Dopo lo strepitoso successo della conferenza spettacolo di Liliana Cosi su "L'Europa e le sue radici coreutiche" con un Teatro Verdi completamente esaurito e della Masterclass riservata alle scuole di danza la scorsa settimana, la Compagnia Balletto Classico Liliana Cosi–Marinel Stefanescu proporrà, giovedì 29 gennaio ore 21 al Teatro Verdi, una delle sue più recenti produzioni, GROUND ZERO NUOVO GIARDINO, ideazione e coreografia di Marinel Stefanescu su musiche di Samuel Barber, Adrian Enescu e P.I.Ciaikovski. Le scene, i costumi e le luci sono ideati dal coreografo Stefanescu, mentre la regia video-proiezione è firmata da Pier Paolo Pessini.
Liliana Cosi e Marinel Stefanescu, lo ricordiamo, nel pieno della loro carriera internazionale, hanno fondato la Compagnia nel 1977 e l’anno dopo hanno aperto a Reggio Emilia il loro Centro d’Arte Coreografica.
Questo spettacolo rientra nel filone delle grandi produzioni della Compagnia, che sta celebrando il suo venticinquesimo anno di attività, e trae la sua primaria ispirazione dal tragico evento delle Torri Gemelle di New York, ma si realizza su una dimensione più universale, che apre alla speranza, tematica particolarmente cara a Liliana Cosi, che in tutti questi anni di felicissimo percorso artistico ha ostinatamente cercato di mettere in pratica nella sua arte.
L’espressività del linguaggio di Marinel Stefanescu nasce dalla sua formazione classica ma è fortemente personalizzato dalla penetrazione che trae dall’ispirazione degli autori musicali, dalle sue radici in terra di Romania e dall’immedesimazione con le grandi problematiche di oggi, ma in una ricerca tutta interiore.
La complessa azione coreografica ad opera di venti danzatori, di cui quindici solisti, s’intreccia fantasticamente coi quadri dello stesso coreografo, in uno spazio multimediale per portare al pubblico la massima forza del messaggio finale dell’opera, una speranza sottile ma indelebile, che tutto ciò che è negativo si trasformi in armonia e bellezza, appunto in un Nuovo Giardino. Il pubblico è davanti a due palcoscenici, uno reale e uno virtuale, un gioco di corrispondenze tra pittura, danza tecnologia e musica che continuamente sorprende.
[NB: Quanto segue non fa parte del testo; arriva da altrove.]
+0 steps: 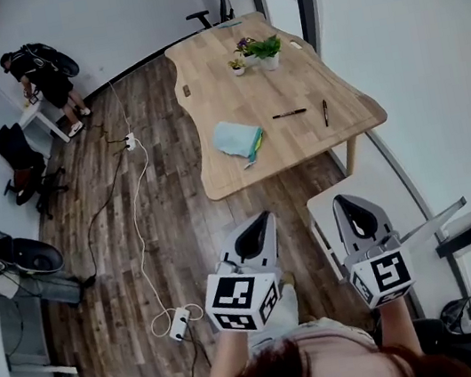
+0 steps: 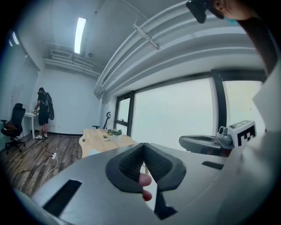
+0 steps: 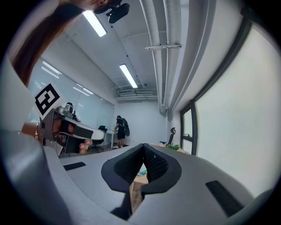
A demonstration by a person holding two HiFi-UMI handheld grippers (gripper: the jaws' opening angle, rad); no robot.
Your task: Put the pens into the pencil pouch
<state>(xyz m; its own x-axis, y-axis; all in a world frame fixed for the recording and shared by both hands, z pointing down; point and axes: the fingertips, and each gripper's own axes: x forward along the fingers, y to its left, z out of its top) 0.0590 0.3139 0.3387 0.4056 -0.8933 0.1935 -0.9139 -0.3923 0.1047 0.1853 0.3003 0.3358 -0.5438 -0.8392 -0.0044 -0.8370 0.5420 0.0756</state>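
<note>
Near: left grey two-jaw gripper (image 1: pixel 264 218) and right grey two-jaw gripper (image 1: pixel 340 201), side by side above the dark plank floor (image 1: pixel 179 229), each with jaws clenched together on nothing. Beyond: light wooden table (image 1: pixel 215 69) bearing a light-blue fabric pencil pouch (image 1: pixel 239 140); two black pens (image 1: pixel 289 114) lie to its right, apart from it. Farther: small potted plants (image 1: pixel 265 49).
</note>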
Per questo secondo appuntamento nell’ambito della Rassegna di Danza, unico atto senza intervalli che ha debuttato con successo l’11 settembre 2002 al Teatro Municipale di Piacenza in occasione del primo anniversario di Ground Zero e che riassume in sintesi quindi gli aspetti più interessanti dell’arte coreografica di Stefanescu- una tecnica classica fortemente intrisa di esperienze e riflessioni interiori, legate alle problematiche di oggi- sono ancora in vendita i biglietti con prezzi che variano da 18 a 6 Euro.